▸ What is needed: What you return should be the lines from the first line of the records below through the line holding "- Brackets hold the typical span", unchanged.

== == ==

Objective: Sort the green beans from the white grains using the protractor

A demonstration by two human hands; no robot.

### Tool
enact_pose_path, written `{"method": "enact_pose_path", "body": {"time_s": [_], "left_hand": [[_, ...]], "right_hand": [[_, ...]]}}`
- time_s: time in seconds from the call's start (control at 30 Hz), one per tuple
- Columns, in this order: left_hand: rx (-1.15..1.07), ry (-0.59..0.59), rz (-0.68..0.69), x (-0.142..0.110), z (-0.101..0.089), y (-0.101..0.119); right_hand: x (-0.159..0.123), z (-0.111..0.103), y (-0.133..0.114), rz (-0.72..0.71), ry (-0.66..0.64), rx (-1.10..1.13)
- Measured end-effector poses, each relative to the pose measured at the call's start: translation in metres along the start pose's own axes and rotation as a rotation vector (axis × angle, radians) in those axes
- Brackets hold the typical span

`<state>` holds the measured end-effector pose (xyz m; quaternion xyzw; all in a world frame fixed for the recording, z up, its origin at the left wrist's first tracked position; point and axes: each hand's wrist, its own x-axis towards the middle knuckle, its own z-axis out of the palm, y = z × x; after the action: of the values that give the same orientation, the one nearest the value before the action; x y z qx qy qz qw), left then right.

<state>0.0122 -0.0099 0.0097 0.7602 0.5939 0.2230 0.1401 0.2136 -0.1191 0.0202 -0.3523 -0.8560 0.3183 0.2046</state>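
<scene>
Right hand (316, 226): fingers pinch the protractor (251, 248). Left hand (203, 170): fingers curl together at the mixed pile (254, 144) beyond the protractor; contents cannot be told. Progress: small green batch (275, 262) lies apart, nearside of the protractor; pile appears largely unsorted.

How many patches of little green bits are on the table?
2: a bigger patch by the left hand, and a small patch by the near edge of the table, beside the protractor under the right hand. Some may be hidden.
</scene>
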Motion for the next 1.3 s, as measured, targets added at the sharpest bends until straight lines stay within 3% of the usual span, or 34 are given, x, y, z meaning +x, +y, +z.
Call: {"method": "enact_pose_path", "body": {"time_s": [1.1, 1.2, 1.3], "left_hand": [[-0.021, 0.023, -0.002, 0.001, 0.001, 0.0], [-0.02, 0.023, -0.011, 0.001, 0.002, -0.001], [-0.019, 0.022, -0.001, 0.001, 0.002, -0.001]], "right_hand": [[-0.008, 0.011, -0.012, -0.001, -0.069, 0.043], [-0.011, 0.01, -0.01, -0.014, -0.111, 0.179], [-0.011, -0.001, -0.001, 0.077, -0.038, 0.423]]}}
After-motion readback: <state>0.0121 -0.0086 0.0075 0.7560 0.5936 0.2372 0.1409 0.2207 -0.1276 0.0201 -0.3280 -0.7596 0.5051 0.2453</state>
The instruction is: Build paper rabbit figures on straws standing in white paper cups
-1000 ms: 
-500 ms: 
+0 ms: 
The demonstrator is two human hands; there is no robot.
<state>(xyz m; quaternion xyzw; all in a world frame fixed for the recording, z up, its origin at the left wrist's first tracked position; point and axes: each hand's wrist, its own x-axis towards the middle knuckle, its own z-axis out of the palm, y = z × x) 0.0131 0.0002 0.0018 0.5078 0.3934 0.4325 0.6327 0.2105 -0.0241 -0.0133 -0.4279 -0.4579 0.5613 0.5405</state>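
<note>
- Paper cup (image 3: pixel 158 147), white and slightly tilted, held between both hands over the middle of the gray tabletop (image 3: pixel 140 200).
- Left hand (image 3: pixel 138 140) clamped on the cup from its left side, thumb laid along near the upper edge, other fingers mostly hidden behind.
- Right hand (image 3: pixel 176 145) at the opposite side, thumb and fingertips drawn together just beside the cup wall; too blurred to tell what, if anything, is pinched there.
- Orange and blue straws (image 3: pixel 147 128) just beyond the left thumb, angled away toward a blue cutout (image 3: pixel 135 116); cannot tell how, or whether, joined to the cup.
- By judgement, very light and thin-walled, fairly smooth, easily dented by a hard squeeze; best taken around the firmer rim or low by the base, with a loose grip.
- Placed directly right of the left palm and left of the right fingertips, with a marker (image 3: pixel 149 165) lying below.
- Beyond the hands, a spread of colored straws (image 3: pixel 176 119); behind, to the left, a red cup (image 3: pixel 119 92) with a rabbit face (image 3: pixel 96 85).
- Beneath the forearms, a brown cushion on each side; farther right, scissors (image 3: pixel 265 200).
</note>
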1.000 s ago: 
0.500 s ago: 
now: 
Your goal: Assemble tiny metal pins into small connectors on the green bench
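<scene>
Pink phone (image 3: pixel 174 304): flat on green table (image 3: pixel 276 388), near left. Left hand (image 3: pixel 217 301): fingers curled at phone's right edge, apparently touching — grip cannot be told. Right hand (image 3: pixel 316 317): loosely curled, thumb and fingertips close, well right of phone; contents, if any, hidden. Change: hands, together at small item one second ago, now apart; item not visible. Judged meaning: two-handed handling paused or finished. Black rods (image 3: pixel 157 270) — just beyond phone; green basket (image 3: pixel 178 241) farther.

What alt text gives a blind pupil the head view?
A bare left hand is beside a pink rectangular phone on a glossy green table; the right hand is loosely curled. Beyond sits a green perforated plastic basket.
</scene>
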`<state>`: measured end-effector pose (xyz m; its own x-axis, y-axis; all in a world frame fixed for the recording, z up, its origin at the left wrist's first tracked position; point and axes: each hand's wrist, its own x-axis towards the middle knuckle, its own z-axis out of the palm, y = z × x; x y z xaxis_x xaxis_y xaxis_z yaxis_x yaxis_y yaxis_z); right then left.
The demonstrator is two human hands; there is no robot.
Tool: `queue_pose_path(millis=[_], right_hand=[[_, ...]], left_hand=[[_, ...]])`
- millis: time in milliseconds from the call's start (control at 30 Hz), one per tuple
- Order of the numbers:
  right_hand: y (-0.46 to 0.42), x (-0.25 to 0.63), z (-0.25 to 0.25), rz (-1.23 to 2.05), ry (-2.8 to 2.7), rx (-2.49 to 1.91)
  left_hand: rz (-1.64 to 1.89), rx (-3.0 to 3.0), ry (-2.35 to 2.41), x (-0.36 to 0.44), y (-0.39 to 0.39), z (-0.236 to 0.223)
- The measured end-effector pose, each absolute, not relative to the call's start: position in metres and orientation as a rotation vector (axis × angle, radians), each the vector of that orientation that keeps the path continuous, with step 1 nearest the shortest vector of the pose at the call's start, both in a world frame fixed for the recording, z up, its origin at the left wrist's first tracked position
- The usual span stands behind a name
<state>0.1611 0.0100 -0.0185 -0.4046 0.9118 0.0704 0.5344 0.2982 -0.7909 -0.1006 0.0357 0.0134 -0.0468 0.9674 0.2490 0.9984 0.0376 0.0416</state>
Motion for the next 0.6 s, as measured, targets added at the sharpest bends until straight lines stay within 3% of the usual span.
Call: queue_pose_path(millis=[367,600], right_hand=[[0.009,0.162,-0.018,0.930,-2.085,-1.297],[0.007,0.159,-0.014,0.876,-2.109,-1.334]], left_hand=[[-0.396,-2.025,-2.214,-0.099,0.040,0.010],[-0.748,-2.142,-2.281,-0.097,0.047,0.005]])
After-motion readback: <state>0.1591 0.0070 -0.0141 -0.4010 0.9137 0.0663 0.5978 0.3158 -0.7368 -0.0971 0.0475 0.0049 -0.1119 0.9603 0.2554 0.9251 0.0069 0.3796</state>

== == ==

▸ Response to this exercise:
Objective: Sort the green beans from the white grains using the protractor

A demonstration by two human hands; no robot.

### Tool
enact_pose_path, written `{"method": "enact_pose_path", "body": {"time_s": [_], "left_hand": [[_, ...]], "right_hand": [[_, ...]]}}`
- time_s: time in seconds from the call's start (control at 30 Hz), one per tuple
- Columns, in this order: left_hand: rx (-1.15..1.07), ry (-0.59..0.59), rz (-0.68..0.69), x (-0.142..0.110), z (-0.101..0.089), y (-0.101..0.119); right_hand: x (-0.159..0.123), z (-0.111..0.103), y (-0.133..0.114), rz (-0.72..0.71), ry (-0.66..0.64), rx (-1.10..1.13)
- Measured end-effector poses, each relative to the pose measured at the call's start: translation in metres along the start pose's own axes and rotation as a rotation vector (axis × angle, radians) in those axes
- Brackets hold the typical span

That brings the answer to completion.